Your task
In the data, extract each line that holds the string "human".
>>
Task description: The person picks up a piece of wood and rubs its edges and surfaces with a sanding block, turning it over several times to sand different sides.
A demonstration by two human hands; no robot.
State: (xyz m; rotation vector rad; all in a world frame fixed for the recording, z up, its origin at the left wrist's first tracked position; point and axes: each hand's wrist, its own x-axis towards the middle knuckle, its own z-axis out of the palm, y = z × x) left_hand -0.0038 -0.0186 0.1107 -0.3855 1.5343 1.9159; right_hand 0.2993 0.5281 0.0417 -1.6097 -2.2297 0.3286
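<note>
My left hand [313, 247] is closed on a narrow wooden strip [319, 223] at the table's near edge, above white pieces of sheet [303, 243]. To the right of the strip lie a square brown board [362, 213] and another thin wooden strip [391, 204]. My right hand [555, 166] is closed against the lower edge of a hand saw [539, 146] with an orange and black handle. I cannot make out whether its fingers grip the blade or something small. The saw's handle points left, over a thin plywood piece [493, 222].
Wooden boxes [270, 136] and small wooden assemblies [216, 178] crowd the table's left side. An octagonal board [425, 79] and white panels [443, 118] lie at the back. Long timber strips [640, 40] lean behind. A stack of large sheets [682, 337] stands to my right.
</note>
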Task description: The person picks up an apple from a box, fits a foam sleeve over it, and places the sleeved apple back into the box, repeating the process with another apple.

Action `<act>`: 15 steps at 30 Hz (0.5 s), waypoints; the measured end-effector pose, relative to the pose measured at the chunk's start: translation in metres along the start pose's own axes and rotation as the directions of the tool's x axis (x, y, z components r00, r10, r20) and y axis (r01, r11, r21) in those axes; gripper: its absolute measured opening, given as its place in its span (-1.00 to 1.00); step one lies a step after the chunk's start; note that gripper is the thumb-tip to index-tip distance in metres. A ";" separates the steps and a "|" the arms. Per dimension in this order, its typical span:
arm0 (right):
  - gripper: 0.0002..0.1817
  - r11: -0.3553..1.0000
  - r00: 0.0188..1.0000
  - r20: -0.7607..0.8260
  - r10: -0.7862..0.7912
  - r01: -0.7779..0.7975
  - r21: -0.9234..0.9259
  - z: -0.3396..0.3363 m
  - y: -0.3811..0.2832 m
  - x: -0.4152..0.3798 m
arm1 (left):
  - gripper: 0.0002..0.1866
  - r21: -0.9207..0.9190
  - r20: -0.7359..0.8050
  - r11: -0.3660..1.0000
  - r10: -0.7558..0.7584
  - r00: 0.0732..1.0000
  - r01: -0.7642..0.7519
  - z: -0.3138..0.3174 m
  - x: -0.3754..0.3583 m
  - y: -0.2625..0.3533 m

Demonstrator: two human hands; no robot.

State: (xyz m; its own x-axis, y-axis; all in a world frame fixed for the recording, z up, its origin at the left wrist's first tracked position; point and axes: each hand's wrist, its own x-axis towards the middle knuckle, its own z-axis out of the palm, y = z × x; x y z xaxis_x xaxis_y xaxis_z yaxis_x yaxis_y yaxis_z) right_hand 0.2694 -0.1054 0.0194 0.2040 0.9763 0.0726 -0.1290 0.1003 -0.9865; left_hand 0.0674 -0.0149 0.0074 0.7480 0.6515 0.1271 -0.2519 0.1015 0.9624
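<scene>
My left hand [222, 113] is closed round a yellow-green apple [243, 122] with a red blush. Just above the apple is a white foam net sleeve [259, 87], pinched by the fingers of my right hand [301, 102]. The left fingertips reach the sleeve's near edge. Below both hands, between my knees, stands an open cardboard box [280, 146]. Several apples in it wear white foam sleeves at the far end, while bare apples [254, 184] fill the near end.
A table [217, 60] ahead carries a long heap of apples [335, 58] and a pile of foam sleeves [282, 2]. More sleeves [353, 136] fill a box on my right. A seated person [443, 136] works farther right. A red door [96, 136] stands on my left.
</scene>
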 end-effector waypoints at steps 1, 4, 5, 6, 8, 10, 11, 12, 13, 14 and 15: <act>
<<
Solution for this task
A demonstration by two human hands; no robot.
Demonstrator: two human hands; no robot.

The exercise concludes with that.